The Department of Defense’s (DoD) legacy acquisition systems are too slow to be competitive and are only incrementally innovative, witnesses said at a Senate hearing last week.

During a March 20 Senate Armed Services Readiness and Management Support Subcommittee hearing, academic experts explained to lawmakers that DoD needs to reform its acquisition systems and offered insights into what the agency needs to change to ensure the best technology is available at scale and speed.

Dr. William C Greenwalt, non-resident senior fellow at the American Enterprise Institute, explained that the defense acquisition system “works as well as can be expected given the many, and oftentimes conflicting, mandates it must meet in law, executive orders, regulation, and policy.” But he said because of this DoD has “fallen behind the commercial sector and is in danger of falling behind adversaries” in technological innovation.

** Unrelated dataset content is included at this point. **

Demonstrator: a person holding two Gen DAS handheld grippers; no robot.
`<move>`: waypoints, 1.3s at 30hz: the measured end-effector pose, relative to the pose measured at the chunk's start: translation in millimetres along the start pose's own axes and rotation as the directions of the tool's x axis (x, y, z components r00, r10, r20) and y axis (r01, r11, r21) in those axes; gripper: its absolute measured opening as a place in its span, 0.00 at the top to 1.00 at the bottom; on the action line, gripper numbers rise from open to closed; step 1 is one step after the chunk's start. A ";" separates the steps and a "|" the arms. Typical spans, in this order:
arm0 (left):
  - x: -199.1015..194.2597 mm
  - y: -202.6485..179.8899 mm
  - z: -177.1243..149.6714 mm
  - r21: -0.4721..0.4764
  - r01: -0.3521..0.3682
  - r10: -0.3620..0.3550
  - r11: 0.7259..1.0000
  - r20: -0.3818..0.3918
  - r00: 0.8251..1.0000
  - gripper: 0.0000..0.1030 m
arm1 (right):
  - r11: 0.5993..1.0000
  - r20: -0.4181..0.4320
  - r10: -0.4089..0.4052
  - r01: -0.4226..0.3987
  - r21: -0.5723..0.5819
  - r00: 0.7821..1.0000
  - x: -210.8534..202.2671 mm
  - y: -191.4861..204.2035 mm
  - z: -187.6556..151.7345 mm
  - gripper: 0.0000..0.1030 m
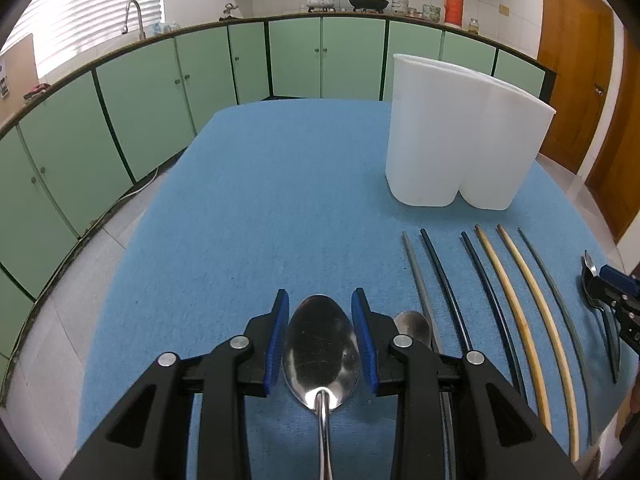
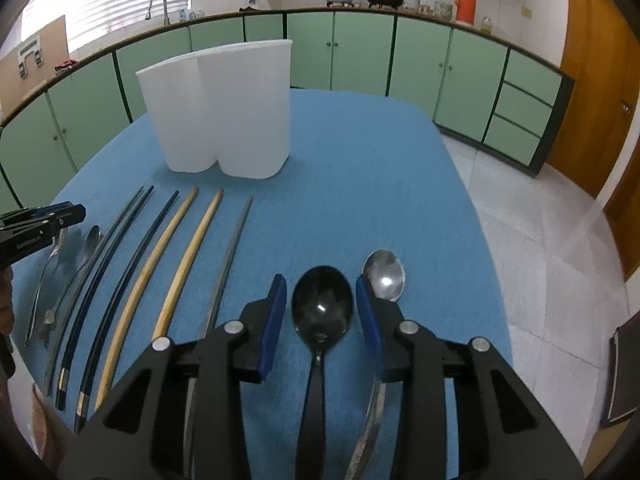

The most recent rounds of reform to DoD’s acquisition systems occurred in 2015, which included organizational changes and efforts to promote innovation, speed, and risk-taking by creating or expanding flexible acquisition tools – such as Other Transaction Authority, Middle-Tier Acquisition, the software acquisition pathway, and outreach to the venture capital community.

“Despite these reforms designed to elevate speed and the importance of time in acquisition by creating alternative acquisition pathways around the Pentagon’s peacetime acquisition system, progress so far has been marginal at best,” Greenwalt said.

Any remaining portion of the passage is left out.